Eine weitere Deutung: Ein Spitzenspital wie die Uniklinik in Vermont hatte wohl schon vor Einführung der WHO-Liste hohe Sicherheitswerte – in anderen Krankenhäusern könnten der Vorher-Nachher-Effekt womöglich greifbarer sein.
Stehen alle dahinter?
Dennoch: Ganz überraschend waren die Resultate ja nicht.
2015 bereits hatte «Nature» gemeldet, dass die Fortschritte in den bisher beobachteten Krankenhäusern «gemischt» seien. Sowohl in Kanada wie in den USA zeigten Analysen, dass die OP-Checklisten Komplikationen oder Todesfälle keineswegs signifikant senken.
- Die Hälfte der über 100 Befragten gaben an, dass leitende Chirurgen und Anästhesisten sich aktiv den Checklisten widersetzten. Dann wird es für den Rest des Teams schwierig, die Aufgaben konsequent zu erledigen.
- Kritik gab es auch an der Checkliste selbst: schlechte Formulierungen, zeitaufwändig, ungeeignet für bestimmte Verfahren.
- Ein Viertel der Befragten bemängelte, wie die Checkliste administrativ eingeführt worden war: zu wenig Ausbildung und Feedback, mangelhafter Einbezug der betroffenen Akteure.
- Checklisten wurden in einer Studie zwar in 97 Prozent verwendet, aber nur zu 62 Prozent vollständig abgeschlossen.
Wer ist schludrig? Wir etwa?
Kurz: Es kommt wieder mal auf den richtigen Gebrauch an. In der erwähnten Studie aus Vermont wurden die Chirurgen, Anästhesisten und Pflege-Profis auch gefragt, wie sie mit ihrer Checkliste umgehen. Und siehe da: 70 Prozent der OP-Pfleger und Anästhesisten sagten, die Liste werde sehr rasch durchgehakt. Aber: Nur 42 Prozent der Chirurgen empfanden dies so.

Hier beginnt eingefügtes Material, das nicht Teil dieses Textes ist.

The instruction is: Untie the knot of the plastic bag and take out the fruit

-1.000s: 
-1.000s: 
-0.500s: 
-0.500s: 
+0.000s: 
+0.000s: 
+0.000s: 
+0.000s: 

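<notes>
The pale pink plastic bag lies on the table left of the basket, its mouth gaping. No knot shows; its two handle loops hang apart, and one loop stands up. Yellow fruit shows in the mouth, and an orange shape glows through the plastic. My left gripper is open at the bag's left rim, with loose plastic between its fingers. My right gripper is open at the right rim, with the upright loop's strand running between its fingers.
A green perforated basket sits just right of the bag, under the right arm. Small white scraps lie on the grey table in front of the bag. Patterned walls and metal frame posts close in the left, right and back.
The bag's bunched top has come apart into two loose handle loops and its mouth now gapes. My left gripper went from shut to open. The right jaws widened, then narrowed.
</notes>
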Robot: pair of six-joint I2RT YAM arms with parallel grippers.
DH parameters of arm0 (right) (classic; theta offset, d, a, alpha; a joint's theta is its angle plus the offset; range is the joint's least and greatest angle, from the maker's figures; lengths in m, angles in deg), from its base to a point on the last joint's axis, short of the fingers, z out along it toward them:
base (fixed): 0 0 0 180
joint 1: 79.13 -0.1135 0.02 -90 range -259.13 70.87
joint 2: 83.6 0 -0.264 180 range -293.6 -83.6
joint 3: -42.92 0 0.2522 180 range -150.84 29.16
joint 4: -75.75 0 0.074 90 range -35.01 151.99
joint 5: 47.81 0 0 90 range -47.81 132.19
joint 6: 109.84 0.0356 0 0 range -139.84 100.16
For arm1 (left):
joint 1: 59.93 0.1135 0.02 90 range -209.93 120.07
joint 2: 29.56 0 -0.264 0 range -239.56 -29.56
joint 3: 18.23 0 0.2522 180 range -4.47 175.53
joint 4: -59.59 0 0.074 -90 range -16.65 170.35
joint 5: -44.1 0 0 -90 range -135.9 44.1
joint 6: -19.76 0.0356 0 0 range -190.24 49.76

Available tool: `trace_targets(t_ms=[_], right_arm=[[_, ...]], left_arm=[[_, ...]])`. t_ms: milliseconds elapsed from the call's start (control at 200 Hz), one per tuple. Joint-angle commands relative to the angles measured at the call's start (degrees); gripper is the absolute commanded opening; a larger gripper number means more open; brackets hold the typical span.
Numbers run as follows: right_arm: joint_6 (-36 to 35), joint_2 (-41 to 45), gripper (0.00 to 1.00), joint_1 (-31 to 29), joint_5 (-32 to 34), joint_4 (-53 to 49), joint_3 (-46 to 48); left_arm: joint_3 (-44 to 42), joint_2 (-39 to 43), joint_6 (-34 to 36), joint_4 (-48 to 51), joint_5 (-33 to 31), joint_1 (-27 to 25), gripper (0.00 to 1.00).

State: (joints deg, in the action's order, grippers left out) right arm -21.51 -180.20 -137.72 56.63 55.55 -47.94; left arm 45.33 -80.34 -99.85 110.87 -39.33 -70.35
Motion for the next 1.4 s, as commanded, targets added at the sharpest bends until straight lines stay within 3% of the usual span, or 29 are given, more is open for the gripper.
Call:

Am Ende aber kam es doch zu einem Vertrauensbeweis: 80 Prozent der Befragten in den OP-Teams wünschten, dass solch eine Checkliste eingesetzt werde, wenn sie selber einmal operiert werden müssen.
Klarere Rollenzuteilung
Eine Zwischenbilanz wurde übrigens unlängst ja auch in der Schweiz gezogen. Im Rahmen eines
Pilot-Programms wurde der Einsatz der OP-Checkliste an diversen Standorten geübt, so am USB, am CHUV, am Spitalzentrum Biel oder in den Kantonsspitälern Baden und Uri.
Wie Patientensicherheit Schweiz, die Mentorin des Programms,
im Sommer 2015 meldete, bewirkte die Checkliste markante Verbesserungen: So verhalf das Hilfsmittel zu klaren Rollenzuteilungen in den Operationssälen oder zu besserer Teamkommunikation – und überhaupt lasse sich ein Kulturwandel feststellen.
Liste als Teamaktivität
Die Anwendung der Checkliste sei in allen Spitälern vermehrt zu einer Teamaktivität geworden. Die Erkenntnisse dahinter halfen zudem, Hierarchie-Gefälle zu überwinden.
«Wir kommunizieren eindeutig klarer, beim Team-Time Out herrscht Ruhe, und wenn ich dem Chirurg etwas sage, schauen wir uns an», sagte Michael Petraschka, Anästhesist am Kantonsspital Uri.